The following essay comes from my collection How to Bury a Goat.
This is a work of nonfiction.
While my leftover taco turned round and round I found myself stumbling on a hidden treasure.
The phrase: “Pocket” Sandwich.
What is a “Pocket” Sandwich?
There are “Pocket” Sandwich folk, people living among us with a proclivity for storing warm ham-and-cheeses in their pants. In the event that they are struck with a sudden case of the munchies, these folks will be ready. Sure, they might have to pick some lint off of the lettuce or dig around real deep for the lost pickle but they can’t help it— “Pocket” Sandwiches run in their blood. They might know it's weird and off putting, like chewing toenails, they might not, but either way, they live in a paradoxical place. They can’t do without pocket sandwiches (for hunger reasons) and don’t own up to having a pocket sandwich (for fear of being ostracized).

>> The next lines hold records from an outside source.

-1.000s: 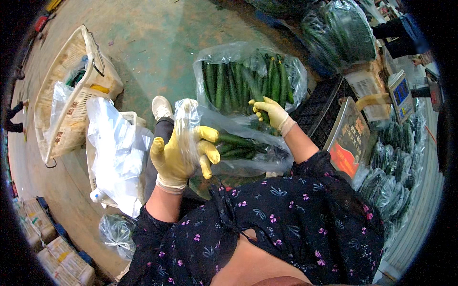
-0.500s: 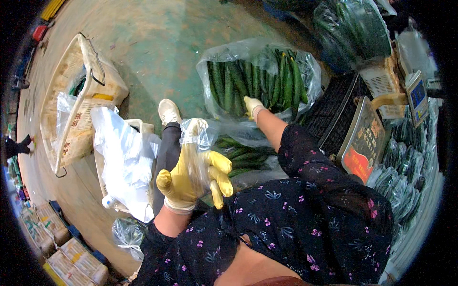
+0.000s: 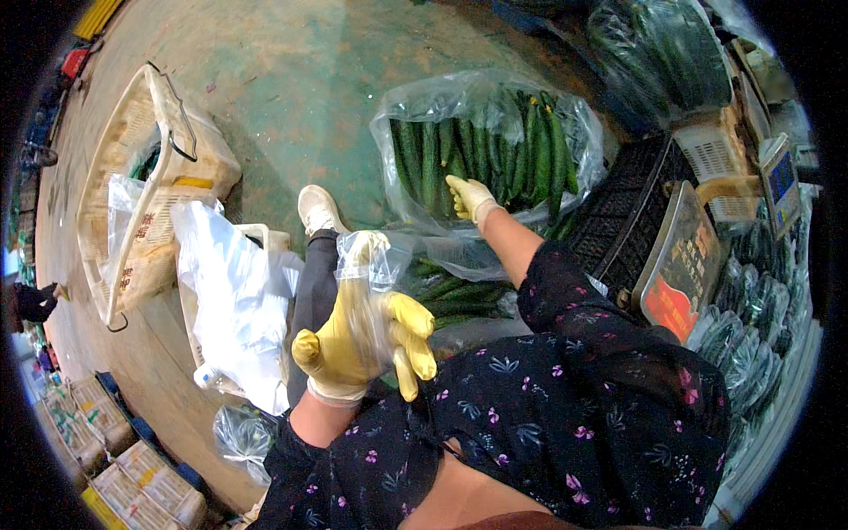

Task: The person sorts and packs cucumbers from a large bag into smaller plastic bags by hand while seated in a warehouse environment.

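My left hand (image 3: 362, 340), in a yellow glove, is held up palm inward with its fingers spread. A thin clear plastic bag (image 3: 367, 265) is draped over its upraised fingers and palm. Farther forward, my gloved right hand (image 3: 471, 198) reaches to the near edge of a large clear bag (image 3: 397, 199) lined with long green cucumbers (image 3: 495, 159). Its fingers are curled round the near end of one cucumber (image 3: 457, 163); part of the grip is hidden. More cucumbers (image 3: 450, 287) lie under plastic, nearer to me.
A white plastic crate (image 3: 168, 194) stands at the left, with a pile of white plastic bags (image 3: 230, 291) beside it. To the right are a black crate (image 3: 623, 212) and a scale (image 3: 680, 265) with its display (image 3: 779, 185). Bagged cucumbers (image 3: 654, 62) stand at the far right.
The view has shifted slightly, so things sit a little farther right. My right hand's fingers have turned upward, and the cucumber beside them has straightened. My left hand keeps its pose.
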Available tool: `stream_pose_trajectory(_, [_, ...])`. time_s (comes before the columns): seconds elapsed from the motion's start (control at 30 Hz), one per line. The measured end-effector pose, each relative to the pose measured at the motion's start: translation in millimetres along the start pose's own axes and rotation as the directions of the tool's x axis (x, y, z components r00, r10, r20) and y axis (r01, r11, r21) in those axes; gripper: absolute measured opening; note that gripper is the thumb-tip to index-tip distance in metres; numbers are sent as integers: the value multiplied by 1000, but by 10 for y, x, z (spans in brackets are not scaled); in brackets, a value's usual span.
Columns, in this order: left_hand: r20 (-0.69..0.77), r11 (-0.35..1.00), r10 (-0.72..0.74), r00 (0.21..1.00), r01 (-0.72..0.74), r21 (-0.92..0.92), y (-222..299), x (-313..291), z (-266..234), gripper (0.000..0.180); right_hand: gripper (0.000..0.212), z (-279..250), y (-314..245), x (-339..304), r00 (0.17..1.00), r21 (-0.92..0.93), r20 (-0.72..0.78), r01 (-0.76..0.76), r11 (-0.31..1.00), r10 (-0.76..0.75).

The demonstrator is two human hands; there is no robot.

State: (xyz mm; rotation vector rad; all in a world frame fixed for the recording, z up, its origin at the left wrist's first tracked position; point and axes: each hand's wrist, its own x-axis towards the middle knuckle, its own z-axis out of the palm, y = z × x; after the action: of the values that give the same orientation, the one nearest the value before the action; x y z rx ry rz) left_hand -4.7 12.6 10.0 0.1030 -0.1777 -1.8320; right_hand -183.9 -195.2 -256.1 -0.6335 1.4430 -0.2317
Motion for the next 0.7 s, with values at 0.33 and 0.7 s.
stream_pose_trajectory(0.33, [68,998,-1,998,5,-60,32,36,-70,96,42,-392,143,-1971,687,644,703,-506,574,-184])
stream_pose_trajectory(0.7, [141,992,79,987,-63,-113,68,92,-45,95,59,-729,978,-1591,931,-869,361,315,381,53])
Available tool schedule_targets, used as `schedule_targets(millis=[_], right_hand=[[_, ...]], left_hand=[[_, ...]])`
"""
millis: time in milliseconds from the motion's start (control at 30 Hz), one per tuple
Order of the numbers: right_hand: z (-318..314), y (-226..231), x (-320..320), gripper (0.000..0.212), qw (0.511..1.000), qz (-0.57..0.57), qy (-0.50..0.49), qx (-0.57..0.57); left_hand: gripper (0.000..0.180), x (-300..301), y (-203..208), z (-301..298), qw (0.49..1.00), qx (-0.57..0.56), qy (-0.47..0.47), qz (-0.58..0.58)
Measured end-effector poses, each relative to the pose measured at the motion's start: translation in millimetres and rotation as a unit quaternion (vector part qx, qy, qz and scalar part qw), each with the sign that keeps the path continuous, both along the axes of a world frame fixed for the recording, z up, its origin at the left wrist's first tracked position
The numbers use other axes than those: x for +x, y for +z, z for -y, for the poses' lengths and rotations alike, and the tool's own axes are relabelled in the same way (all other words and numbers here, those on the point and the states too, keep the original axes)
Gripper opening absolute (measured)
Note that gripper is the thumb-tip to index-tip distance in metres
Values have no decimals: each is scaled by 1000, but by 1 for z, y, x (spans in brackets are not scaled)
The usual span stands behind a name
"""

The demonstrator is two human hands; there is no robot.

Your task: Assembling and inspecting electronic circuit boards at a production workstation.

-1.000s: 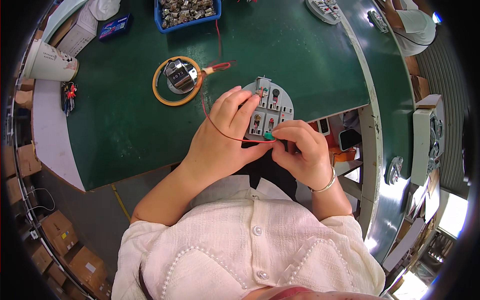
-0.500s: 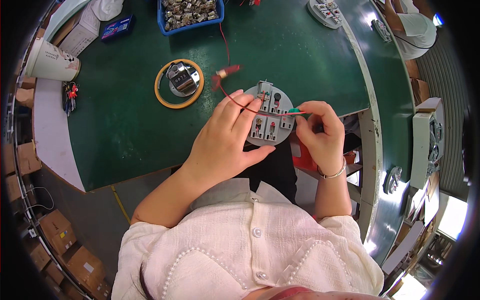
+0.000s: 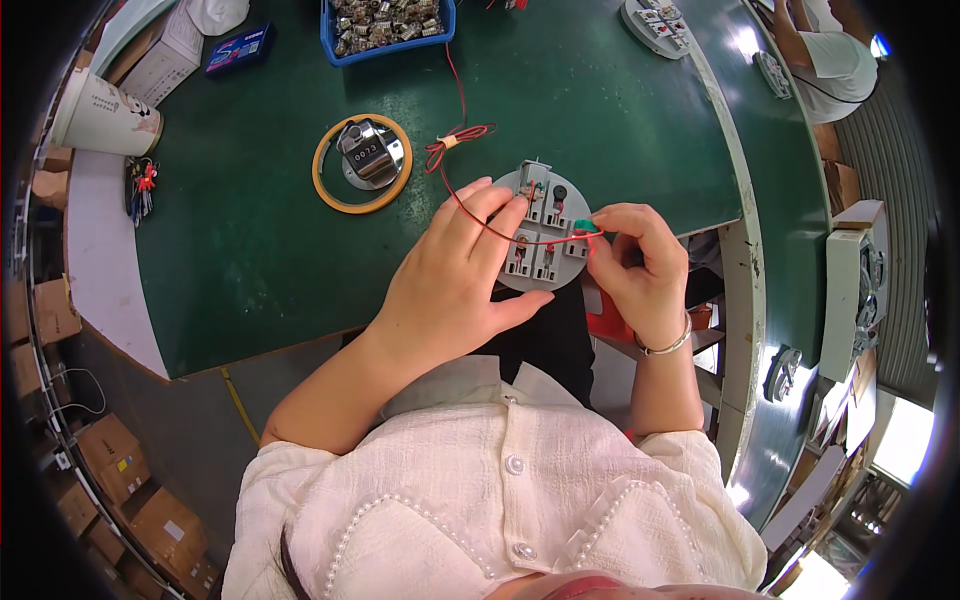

So they “Pocket” Sandwiches in secret, slapping together bread slices with mayo in the dark of night, stuffing their pockets in the chill twilight of early morning, living among us with warm oozing mustard staining the inside of their jeans, dreaming they might meet-cute another “Pocket” Sandwicher at the airport. “You? You too!” they’ll say, whipping out two mushed-up pieces of wet bread for the sharing.
Only then will they realize that the imprint on the other person’s jeans was merely one of those freakishly large phones, or the last living PalmPilot.
Oh the shame of a publicized “Pocket” Sandwich!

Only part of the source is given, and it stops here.